> THE PROBLEM
Look through the entries below and extract exactly the lines from the one containing "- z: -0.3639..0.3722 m" through the one containing "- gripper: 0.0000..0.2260", ends included.

Records from a data collection:

────

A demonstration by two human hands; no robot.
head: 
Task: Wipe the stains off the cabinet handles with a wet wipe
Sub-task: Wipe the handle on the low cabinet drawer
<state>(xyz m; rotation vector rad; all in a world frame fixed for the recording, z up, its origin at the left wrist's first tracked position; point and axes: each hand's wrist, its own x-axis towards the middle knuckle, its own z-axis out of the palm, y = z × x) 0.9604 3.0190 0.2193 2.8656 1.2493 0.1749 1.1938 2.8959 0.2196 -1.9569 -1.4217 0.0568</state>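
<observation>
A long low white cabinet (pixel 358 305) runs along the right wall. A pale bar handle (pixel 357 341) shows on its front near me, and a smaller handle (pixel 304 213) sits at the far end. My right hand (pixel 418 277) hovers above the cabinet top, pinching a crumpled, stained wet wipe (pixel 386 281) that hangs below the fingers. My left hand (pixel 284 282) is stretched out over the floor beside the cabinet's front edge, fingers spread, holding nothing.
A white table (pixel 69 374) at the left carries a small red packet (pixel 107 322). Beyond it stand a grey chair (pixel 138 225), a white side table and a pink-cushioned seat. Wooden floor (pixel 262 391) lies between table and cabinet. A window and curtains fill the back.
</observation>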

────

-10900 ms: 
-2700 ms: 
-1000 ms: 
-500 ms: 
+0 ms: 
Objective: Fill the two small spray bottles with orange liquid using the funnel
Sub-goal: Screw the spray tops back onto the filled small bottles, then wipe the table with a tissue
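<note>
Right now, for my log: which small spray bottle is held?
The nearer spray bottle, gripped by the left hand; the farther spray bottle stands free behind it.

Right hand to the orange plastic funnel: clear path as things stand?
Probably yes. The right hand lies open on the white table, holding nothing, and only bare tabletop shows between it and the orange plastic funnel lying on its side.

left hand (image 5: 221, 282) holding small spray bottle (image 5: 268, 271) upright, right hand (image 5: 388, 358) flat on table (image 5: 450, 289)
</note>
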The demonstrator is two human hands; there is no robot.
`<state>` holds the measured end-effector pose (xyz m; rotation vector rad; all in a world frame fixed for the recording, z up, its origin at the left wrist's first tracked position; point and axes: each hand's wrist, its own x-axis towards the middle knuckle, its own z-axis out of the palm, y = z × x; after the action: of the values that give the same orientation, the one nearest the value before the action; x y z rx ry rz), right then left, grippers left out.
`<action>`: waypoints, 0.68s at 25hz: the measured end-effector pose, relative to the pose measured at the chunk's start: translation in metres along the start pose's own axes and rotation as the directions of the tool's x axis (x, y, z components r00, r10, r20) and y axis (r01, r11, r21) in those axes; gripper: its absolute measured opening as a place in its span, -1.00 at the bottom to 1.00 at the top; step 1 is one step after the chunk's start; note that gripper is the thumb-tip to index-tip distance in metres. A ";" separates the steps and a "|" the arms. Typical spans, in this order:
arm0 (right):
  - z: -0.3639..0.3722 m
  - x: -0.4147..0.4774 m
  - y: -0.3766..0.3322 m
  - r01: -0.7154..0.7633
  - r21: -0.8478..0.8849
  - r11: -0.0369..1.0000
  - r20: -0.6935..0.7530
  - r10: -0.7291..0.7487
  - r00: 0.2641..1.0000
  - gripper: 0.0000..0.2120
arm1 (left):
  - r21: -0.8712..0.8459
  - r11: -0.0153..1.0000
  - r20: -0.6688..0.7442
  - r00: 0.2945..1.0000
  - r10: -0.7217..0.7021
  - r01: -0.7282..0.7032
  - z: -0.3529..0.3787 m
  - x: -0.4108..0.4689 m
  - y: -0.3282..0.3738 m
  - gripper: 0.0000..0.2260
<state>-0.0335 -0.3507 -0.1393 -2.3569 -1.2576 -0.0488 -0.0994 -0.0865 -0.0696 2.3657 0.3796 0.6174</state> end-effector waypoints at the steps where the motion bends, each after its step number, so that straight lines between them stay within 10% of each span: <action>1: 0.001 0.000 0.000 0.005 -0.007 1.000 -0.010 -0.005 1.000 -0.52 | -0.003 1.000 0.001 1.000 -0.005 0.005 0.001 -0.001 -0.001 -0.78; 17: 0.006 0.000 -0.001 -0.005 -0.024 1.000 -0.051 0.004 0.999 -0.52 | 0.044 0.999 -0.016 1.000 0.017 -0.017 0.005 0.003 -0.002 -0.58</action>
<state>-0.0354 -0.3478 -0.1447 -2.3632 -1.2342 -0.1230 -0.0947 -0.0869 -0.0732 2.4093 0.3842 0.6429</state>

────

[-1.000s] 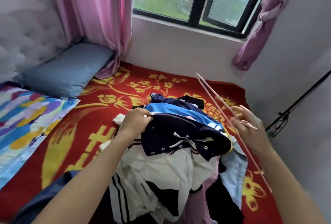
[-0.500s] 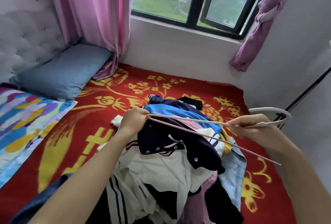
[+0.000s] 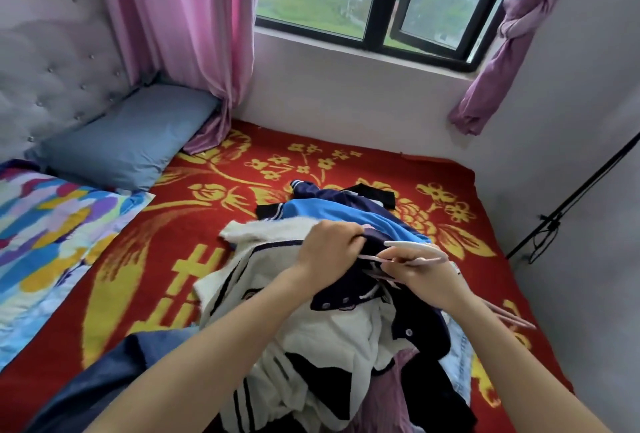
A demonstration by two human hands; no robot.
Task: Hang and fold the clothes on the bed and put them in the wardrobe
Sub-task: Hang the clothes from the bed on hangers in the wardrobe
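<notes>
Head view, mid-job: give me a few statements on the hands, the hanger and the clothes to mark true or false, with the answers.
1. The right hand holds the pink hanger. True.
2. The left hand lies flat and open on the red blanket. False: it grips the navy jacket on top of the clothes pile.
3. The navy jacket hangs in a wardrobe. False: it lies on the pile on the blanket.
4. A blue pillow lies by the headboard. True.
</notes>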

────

> OUTPUT FOR THIS TASK
  - z: -0.3639..0.3722 m
  - x: -0.4147..0.4774 m
  - y: -0.3766..0.3322 m
  - r01: -0.7154..0.7633
  - r21: -0.8478..0.8849
  - r11: -0.0369..1.0000
  - r20: -0.6935..0.7530
  - r10: -0.7291..0.7487
  - r00: 0.2641..1.0000
  - gripper: 0.0000..0.2120
arm1 (left):
  - r21: -0.8712..0.8459
  - r11: -0.0153..1.0000
  - r20: -0.6688..0.7442
  - r00: 0.2945..1.0000
  - r10: -0.7217..0.7021
  - r01: -0.7282..0.7032
  - z: -0.3529..0.3787 m
  - x: -0.4108..0.4689 m
  - y: -0.3282..0.3738 m
  - gripper: 0.0000..0.2260

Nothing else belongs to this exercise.